Futbol, insanları bir araya getirme gücüne sahip olduğu kadar bazen aynı topluluğun bireylerini birbirine düşman da edebiliyor. Ancak, Nelson Mandela’nın örneğinde gördüğümüz gibi, sporun birleştirici yönü de çok kuvvetli. Mandela, hapishanede rugby sayesinde gardiyanla arasını düzeltmiş. Hapishaneye girdiği ilk yıllarda gardiyanlarla ilişkileri çok gerginken, rugby maçları sayesinde bu buzları eritmeyi başarmış. 1995’teki Rugby Dünya Kupası, Güney Afrika’nın şampiyon olmasıyla, Mandela için toplumlar arası uzlaşmanın sembolü hâline gelmiş.
1936-39 yılları arasında yaşanan İspanya iç savaşı ise futbolun politik kutuplaşmaların bir simgesi hâline geldiği önemli bir dönem. O dönem Real Madrid takımı Franco rejiminin milliyetçi politikalarını temsil ederken Barcelona takımı da Katalonya’yı temsil etti. Hatta Franco döneminde Barcelona kulüp başkanı Josep Sunyol rejim tarafından öldürüldü.
Bu bakımdan İspanya’nın özerk bölgesi Katalonya’da yer alan FC Barcelona, katalanlar için bir futbol takımından çok daha fazlası. Bu takım, Katalan kimliğinin korunması ve bağımsızlık mücadelesinin de bir sembolü oldu. Kulübün başarıları Katalonya’nın siyasi isteklerini de dünya çapında duyurmasına yardımcı oldu.
BİR SÖZ
“İnsanların büyük çoğunluğu düşen bir yaprak gibidir. Kapılıp gider rüzgârın önüne, havada süzülür, dönüp durur, sağa sola yalpalar vurarak iner yere. Pek az kişi de vardır, yıldızlara benzer, belli bir yörüngede ilerler, hiçbir rüzgâr varamaz yanlarına, kendi yasalarını ve izleyecekleri yolu kendi içlerinde taşırlar.” (Herman Hesse)
BİR KELİME: TENEZZÜL
Kendi durumundan daha aşağıdaki bir işi, bir durumu kabul etme.
“Mantık ve sağduyu namına bende ne varsa, hepsini, kendini savunmak için bir mantık aramaya bile tenezzül etmeyen şüpheci bir bakışa aktardım.” (Fernando Pesso, Huzursuzluğun Kitabı)
BİR BİLGİ
Norveç’e bağlı takım adası Svalbard’da Küresel Tohum Deposu yer alıyor.
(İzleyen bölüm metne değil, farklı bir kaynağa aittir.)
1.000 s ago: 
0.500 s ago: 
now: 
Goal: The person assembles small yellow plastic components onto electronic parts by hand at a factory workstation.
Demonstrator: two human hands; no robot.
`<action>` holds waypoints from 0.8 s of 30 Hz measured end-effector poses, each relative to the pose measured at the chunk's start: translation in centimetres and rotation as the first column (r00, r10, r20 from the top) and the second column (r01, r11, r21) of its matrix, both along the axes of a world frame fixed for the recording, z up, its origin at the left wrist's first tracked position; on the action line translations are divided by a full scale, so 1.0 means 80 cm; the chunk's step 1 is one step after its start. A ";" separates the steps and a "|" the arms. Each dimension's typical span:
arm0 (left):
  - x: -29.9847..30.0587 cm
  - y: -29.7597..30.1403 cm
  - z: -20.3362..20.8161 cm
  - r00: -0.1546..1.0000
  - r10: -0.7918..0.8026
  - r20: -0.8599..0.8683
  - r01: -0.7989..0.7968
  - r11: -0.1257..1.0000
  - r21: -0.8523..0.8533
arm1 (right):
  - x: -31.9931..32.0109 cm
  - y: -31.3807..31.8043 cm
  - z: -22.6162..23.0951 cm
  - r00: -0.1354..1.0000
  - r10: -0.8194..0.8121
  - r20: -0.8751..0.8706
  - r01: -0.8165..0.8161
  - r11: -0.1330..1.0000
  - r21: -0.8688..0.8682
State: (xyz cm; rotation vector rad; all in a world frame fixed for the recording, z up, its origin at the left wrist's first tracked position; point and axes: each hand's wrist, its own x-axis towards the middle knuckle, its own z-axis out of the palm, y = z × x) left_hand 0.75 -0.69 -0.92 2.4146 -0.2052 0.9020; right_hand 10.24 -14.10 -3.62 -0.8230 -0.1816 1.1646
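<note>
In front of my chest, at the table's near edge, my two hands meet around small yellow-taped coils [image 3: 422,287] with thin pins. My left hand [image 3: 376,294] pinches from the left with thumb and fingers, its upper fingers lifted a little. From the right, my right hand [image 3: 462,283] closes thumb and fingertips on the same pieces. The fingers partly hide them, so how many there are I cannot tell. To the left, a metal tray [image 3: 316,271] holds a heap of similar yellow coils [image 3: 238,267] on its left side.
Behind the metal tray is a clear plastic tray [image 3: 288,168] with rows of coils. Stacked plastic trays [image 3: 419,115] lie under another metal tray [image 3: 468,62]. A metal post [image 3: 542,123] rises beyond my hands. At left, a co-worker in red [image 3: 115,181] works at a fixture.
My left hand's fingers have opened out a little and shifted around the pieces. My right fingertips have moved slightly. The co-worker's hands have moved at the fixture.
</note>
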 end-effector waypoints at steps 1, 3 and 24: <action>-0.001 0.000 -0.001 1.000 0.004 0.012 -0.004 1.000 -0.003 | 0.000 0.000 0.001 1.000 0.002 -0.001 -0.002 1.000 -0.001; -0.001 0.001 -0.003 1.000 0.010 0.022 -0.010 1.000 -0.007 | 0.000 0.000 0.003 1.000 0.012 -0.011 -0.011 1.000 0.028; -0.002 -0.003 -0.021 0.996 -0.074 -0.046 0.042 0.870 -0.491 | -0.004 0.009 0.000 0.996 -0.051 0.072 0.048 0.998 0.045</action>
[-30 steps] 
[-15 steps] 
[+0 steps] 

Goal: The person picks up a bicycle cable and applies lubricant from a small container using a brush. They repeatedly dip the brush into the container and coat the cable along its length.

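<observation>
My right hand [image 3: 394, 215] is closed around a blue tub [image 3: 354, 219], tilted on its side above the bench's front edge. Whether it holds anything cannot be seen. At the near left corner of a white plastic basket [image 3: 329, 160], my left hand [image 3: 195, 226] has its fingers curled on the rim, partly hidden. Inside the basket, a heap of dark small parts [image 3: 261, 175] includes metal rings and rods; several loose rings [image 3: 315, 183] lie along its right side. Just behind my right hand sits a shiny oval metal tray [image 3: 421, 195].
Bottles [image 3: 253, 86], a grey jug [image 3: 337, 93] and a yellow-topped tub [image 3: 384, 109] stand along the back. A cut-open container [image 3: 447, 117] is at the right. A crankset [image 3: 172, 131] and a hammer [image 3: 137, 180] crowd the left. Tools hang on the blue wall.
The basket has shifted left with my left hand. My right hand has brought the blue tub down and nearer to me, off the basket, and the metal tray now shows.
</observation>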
Küresel bir felaket durumunda dünyanın tarımsal biyolojik çeşitliliğini korumak amacıyla kurulan depo, milyonlarca tohum örneğini -18°C’de saklamak üzere tasarlandı. Bir nükleer savaş veya doğal afet gibi olaylarda bile zarar görmemesi için buzla kaplı bir dağın içine yerleştirildi.